◆ Problem requirements: Transcribe word for word the lines below from the line with "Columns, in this" through the line with "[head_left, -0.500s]", ends included.
++++++
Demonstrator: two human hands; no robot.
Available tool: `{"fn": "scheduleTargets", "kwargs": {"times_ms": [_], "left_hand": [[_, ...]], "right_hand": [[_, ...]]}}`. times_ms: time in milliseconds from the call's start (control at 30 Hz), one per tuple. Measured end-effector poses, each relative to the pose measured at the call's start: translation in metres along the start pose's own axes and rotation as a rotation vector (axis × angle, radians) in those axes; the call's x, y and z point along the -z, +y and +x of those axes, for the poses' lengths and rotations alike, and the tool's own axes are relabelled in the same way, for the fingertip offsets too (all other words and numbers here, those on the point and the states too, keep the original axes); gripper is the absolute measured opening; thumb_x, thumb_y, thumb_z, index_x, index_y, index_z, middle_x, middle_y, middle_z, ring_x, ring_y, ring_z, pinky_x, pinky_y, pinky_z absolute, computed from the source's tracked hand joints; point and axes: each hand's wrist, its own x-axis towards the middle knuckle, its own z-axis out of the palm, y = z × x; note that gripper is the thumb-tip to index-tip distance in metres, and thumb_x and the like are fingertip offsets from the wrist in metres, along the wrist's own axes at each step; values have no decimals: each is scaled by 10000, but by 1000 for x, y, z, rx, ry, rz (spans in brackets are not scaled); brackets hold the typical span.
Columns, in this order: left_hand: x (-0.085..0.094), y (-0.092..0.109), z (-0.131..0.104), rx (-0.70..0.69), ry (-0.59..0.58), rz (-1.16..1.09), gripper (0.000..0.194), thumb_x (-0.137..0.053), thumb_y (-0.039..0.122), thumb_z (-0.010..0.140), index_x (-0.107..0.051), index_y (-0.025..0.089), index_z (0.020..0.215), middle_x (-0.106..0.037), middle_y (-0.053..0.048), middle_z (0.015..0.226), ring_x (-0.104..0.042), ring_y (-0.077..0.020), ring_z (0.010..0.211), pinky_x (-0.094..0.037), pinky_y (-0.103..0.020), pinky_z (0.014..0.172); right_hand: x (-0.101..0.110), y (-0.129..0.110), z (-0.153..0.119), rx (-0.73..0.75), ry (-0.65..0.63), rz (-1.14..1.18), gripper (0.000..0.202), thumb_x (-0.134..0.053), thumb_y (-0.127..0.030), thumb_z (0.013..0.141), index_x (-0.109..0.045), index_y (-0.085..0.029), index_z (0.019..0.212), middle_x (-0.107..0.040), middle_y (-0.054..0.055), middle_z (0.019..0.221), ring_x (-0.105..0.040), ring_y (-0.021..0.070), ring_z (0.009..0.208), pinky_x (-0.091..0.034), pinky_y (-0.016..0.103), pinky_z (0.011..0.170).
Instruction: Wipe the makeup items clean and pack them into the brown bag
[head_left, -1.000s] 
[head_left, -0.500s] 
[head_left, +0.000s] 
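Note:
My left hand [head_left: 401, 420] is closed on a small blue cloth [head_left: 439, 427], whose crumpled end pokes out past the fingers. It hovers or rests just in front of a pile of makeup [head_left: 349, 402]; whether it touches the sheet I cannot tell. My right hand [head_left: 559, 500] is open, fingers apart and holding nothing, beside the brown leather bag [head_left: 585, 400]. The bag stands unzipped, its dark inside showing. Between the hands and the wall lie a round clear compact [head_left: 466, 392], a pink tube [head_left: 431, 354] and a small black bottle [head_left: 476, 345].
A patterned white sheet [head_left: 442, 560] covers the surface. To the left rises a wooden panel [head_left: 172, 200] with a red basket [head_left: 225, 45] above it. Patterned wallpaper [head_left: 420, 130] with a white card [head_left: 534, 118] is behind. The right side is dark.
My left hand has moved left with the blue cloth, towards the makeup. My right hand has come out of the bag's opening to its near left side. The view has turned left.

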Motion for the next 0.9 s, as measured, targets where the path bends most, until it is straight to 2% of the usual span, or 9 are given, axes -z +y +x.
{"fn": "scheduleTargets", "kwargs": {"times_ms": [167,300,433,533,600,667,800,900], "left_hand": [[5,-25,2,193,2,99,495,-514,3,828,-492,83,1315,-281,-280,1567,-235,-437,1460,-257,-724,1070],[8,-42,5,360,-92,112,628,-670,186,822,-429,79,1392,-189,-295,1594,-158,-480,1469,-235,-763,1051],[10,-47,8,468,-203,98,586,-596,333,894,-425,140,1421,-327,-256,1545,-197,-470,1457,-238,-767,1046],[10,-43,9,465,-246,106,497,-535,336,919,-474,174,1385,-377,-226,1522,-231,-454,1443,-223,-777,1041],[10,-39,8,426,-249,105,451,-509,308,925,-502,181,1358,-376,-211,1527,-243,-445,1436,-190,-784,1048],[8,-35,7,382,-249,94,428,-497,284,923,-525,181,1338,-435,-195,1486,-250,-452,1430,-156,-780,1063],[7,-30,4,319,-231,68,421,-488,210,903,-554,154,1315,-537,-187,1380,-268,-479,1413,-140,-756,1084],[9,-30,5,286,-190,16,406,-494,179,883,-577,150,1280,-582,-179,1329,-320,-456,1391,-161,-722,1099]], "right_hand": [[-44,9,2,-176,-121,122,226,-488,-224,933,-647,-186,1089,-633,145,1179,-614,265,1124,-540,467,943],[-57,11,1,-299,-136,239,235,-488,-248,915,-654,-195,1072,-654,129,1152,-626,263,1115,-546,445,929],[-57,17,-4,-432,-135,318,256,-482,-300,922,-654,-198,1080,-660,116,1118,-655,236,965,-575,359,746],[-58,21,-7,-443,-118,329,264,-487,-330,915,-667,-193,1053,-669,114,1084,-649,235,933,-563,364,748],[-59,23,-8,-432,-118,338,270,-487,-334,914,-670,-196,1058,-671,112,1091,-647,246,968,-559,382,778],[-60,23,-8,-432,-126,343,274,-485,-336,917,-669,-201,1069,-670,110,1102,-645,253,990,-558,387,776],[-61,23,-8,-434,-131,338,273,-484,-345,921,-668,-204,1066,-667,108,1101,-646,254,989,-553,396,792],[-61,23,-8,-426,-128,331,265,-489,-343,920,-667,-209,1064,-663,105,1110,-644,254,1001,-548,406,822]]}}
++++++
◆ Result for this exercise:
Columns, in this order: left_hand: x (-0.085..0.094), y (-0.092..0.109), z (-0.131..0.104), rx (-0.70..0.69), ry (-0.59..0.58), rz (-1.16..1.09), gripper (0.000..0.194), thumb_x (-0.137..0.053), thumb_y (-0.039..0.122), thumb_z (-0.010..0.140), index_x (-0.107..0.051), index_y (-0.025..0.089), index_z (0.020..0.215), middle_x (-0.106..0.037), middle_y (-0.053..0.048), middle_z (0.015..0.226), ring_x (-0.104..0.042), ring_y (-0.077..0.020), ring_z (0.010..0.211), pinky_x (-0.094..0.037), pinky_y (-0.103..0.020), pinky_z (0.014..0.172); right_hand: x (-0.101..0.110), y (-0.129..0.110), z (-0.153..0.119), rx (-0.73..0.75), ry (-0.65..0.63), rz (-1.14..1.18), gripper (0.000..0.202), thumb_x (-0.134..0.053), thumb_y (-0.127..0.030), thumb_z (0.013..0.141), index_x (-0.109..0.045), index_y (-0.085..0.029), index_z (0.019..0.212), middle_x (-0.107..0.040), middle_y (-0.054..0.055), middle_z (0.019..0.221), ring_x (-0.105..0.040), ring_y (-0.021..0.070), ring_z (0.009..0.208), pinky_x (-0.091..0.034), pinky_y (-0.016..0.103), pinky_z (0.011..0.170).
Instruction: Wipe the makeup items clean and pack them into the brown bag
[head_left, -1.000s] 
[head_left, -0.500s] 

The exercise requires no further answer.